Kabat is a member of the Missionary Oblates of Mary Immaculate, a worldwide order of Catholic priests committed to missionary work and service to the poor. He says his nuclear activism is consistent with the Oblate mission — that the government should use its resources to help the less fortunate rather than build weapons systems.

His nuclear protests began around the time Jimmy Carter was elected president in 1976. In fact, Kabat's first anti-nuclear demonstration took place in Carter's hometown of Plains, Georgia. A few years later, Kabat was arrested for pouring blood on the front pillars of the White House. That's when he went to jail for the first time.

On September 9, 1980, as part of an Christian anti-war group known as the "Plowshares Eight," Kabat broke into a General Electric weapons plant in King of Prussia, Pennsylvania. The activists — including militant peacemakers Philip and Daniel Berrigan — symbolically disarmed two nose cones, beating them, members said, into plowshares. The incident garnered national attention and was memorialized in the 1982 film In the King of Prussia , in which Kabat and the other protesters act out their trial.

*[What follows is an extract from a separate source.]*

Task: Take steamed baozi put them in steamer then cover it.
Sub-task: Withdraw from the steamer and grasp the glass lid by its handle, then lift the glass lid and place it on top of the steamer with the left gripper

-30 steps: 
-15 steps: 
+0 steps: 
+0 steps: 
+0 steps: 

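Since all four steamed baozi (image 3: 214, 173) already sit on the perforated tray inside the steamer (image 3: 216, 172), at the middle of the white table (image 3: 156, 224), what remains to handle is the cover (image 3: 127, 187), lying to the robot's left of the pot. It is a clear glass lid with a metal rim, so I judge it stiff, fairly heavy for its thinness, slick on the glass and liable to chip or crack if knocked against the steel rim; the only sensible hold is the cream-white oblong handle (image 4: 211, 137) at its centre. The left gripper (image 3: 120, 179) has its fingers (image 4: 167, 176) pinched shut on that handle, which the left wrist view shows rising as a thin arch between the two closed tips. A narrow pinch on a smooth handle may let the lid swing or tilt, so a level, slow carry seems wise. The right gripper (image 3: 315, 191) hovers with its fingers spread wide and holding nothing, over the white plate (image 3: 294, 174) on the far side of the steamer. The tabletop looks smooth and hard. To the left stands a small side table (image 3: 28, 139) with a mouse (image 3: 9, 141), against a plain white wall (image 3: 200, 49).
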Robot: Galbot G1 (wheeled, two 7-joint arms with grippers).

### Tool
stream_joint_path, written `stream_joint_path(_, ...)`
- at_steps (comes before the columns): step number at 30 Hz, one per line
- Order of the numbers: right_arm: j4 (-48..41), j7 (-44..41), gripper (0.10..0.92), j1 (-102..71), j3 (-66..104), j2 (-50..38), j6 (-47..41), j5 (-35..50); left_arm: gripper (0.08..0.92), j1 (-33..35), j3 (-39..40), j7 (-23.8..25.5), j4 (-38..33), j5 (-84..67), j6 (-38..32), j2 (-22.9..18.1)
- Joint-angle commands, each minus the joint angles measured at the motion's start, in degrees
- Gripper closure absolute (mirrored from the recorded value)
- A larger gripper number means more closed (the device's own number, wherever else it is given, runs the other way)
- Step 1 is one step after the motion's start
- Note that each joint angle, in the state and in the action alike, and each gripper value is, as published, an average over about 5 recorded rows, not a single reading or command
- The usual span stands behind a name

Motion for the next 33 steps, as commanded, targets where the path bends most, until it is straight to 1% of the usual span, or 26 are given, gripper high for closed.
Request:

In November of 1984, Kabat and a Madison, Wisconsin, mental-health worker named Helen Woodson were part of a team that took a jackhammer to a Minuteman II missile silo outside Kansas City. They managed to destroy three radar devices and the missile's concrete launch lid. For that, Kabat served seven years in prison; Woodson served nine. After being paroled in 1993, she robbed a Chicago bank and, on the lobby floor, set fire to $25,000 in cash — declaring money to be the root of all evil.